Output the full listing below exactly; the images stay out.

> _Data segment_
· · · ·

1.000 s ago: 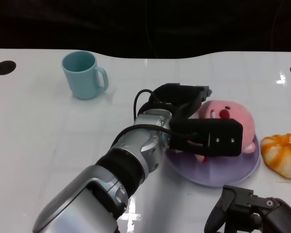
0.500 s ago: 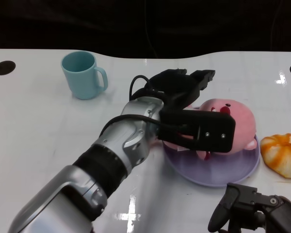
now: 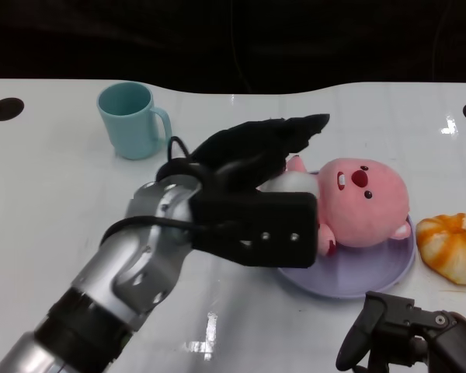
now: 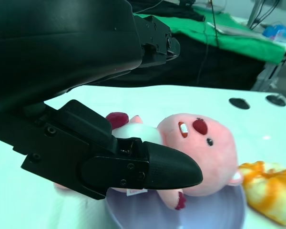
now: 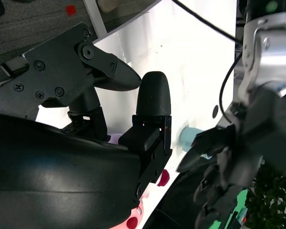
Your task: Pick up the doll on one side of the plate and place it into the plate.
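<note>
The pink doll lies on its side in the purple plate, face up toward the table's far edge. My left hand hovers just left of the plate, holding nothing, its fingers spread over the doll's white body and its thumb low in front. In the left wrist view the doll lies past the fingertips on the plate, not gripped. My right hand rests at the table's near edge with nothing in its parted fingers.
A teal cup stands at the back left. An orange striped plush lies just right of the plate. Round black holes mark the table's far corners. The table's left half is bare white.
My left hand has let go of the doll and drawn back to the left, fingers opening. The doll now lies uncovered in the plate. The right hand has stayed put.
</note>
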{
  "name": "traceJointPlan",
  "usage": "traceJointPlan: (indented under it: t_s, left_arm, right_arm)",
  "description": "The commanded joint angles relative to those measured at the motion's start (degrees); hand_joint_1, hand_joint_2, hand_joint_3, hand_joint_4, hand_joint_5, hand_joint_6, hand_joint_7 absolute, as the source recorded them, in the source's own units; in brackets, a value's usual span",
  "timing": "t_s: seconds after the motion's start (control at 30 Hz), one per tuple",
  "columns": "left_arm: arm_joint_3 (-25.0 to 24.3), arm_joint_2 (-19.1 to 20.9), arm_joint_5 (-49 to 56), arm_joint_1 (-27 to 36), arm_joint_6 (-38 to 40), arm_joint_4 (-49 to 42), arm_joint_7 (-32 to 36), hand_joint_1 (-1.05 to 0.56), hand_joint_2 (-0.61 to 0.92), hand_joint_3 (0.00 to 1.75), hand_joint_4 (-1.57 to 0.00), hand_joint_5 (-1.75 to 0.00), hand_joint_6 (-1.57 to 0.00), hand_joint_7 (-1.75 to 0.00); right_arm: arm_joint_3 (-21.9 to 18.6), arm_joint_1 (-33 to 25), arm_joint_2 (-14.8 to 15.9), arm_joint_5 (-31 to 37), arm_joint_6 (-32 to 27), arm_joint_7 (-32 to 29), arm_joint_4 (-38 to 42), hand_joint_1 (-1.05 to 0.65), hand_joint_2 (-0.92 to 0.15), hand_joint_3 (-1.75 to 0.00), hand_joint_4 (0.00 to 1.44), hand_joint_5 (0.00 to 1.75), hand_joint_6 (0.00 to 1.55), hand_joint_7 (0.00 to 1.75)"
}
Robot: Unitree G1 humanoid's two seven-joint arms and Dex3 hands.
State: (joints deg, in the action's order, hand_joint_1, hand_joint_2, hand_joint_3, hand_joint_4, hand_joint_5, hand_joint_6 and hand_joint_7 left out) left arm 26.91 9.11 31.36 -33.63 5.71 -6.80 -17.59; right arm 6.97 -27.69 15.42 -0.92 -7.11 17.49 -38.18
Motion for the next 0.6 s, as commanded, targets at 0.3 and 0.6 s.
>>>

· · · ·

> _Task result_
1.000 s ago: 
0.500 s ago: 
now: 
now: 
now: 
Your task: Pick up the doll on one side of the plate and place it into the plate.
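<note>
The pink doll lies on its side in the purple plate, face up toward the table's far edge. My left hand hovers just left of the plate, holding nothing, its fingers spread over the doll's white body and its thumb low in front. In the left wrist view the doll lies past the fingertips on the plate, not gripped. My right hand rests at the table's near edge with nothing in its parted fingers.
A teal cup stands at the back left. An orange striped plush lies just right of the plate. Round black holes mark the table's far corners. The table's left half is bare white.
My left hand has let go of the doll and drawn back to the left, fingers opening. The doll now lies uncovered in the plate. The right hand has stayed put.
</note>
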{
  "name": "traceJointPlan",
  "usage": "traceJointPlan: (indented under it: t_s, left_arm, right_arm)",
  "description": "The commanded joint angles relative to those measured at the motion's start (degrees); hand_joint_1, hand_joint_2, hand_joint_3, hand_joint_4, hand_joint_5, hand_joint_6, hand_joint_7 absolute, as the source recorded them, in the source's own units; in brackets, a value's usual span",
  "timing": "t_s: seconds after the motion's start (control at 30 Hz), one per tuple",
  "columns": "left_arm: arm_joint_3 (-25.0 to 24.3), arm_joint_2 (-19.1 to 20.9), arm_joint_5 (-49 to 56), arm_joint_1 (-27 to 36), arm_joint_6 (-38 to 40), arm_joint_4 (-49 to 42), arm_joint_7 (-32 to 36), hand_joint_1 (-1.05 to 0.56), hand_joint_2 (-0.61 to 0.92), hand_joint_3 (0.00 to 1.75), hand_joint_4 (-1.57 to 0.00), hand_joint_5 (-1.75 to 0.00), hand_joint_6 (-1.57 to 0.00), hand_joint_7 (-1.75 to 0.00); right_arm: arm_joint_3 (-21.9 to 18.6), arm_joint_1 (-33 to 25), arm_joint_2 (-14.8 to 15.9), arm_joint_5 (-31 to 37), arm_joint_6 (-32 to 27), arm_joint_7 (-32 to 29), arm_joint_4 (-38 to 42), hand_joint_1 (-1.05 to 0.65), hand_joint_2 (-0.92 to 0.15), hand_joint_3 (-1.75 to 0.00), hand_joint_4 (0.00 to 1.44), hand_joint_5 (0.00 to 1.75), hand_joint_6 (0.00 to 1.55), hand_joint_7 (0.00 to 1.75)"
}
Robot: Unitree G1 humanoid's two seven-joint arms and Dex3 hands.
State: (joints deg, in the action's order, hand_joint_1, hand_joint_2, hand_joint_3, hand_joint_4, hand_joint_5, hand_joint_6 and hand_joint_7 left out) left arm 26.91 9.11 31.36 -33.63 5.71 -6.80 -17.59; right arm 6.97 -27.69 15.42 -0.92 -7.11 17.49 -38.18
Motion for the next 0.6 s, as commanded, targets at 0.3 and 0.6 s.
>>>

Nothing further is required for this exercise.